L’Accident de piano
A force d’aller là où on ne l’attendait pas, Quentin Dupieux avait un temps, avec
Yannick ou Le Deuxième Acte (et peut-être aussi avec Daaaaaali !), donné
l’impression d’avoir rejoint (à sa manière) les rives du méta-cinéma pour nous
aider à réfléchir sur la place de l’art dans nos vies et son usage. L’Accident de
piano lui permet de revenir à ses premières amours, du temps où il prenait plaisir
à agrafer (au sens propre) ses comédiens (Steak) avant d’imaginer que les pneus
pouvaient devenir autonomes et se muer en tueurs (Rubber). Cette fois-ci
l’affreux jojo du cinéma a transformé Adèle Exarchopoulos en influenceuse qui
se mue en monstre de foire (numérique) pour avoir des « like » en se mutilant.
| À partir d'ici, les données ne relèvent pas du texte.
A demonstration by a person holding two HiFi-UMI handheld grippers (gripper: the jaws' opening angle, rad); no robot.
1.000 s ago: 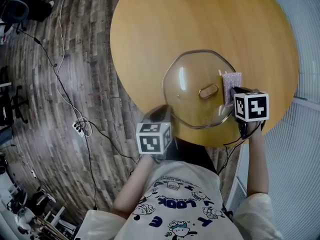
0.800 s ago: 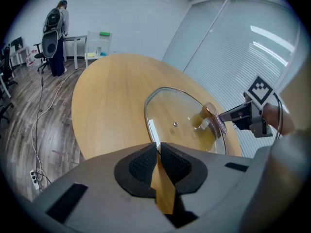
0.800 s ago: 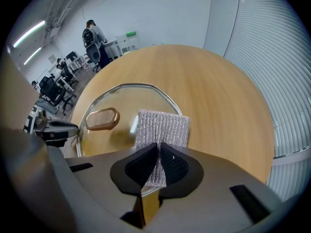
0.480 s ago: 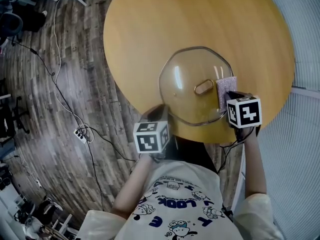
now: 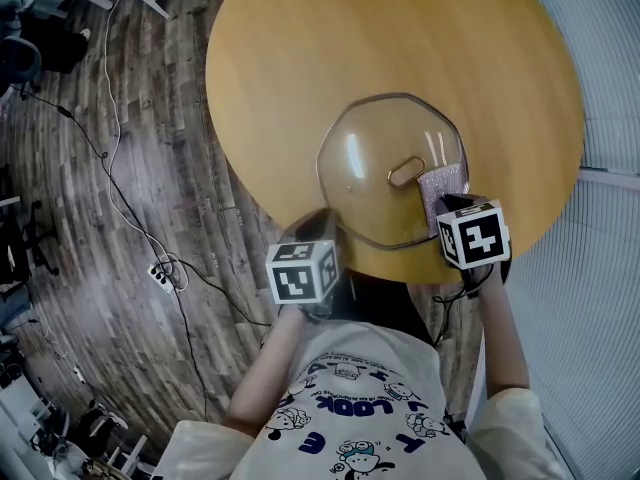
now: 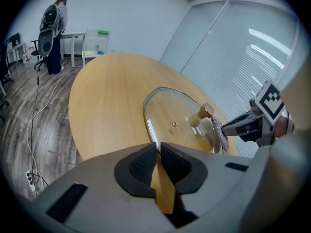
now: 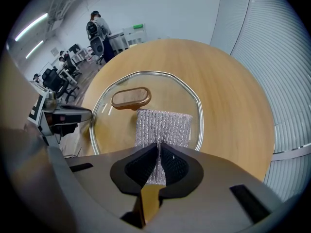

Pour l’occasion il lui a fait une tête de gargouille, avec double menton, appareil
dentaire et cheveux courts. Plus un bras dans le plâtre pour compléter le tableau.
La mode en a sans doute passé, mais il semble que l’on soit dans le pur esprit
Hara Kiri, ce journal « bête et méchant » (ce qu’il revendiquait) qui faisait jadis
assaut de mauvais goût pour mieux singer la laideur du monde. Il n’est ainsi pas
interdit de considérer Dupieux comme le fils naturel du Professeur Choron, dont
les sales blagues ont parfois réconcilié les tenants du second degré et ceux qui
n’avaient la moindre idée de ce que cela signifiait. Cet Accident de piano est à
cet égard exemplaire. Qui réjouira les uns et donnera quelques nausées aux
autres. Et mieux vaut voir le film équipé d’un solide second degré comme d’autres
veillent à ne pas séparer de leur trousse à pharmacie.
Yves Alion
Film français de Quentin Dupieux (2025), avec Adèle Exarchopoulos, Jérôme
Commandeur, Sandrine Kiberlain, Karim Leklou. 1h28.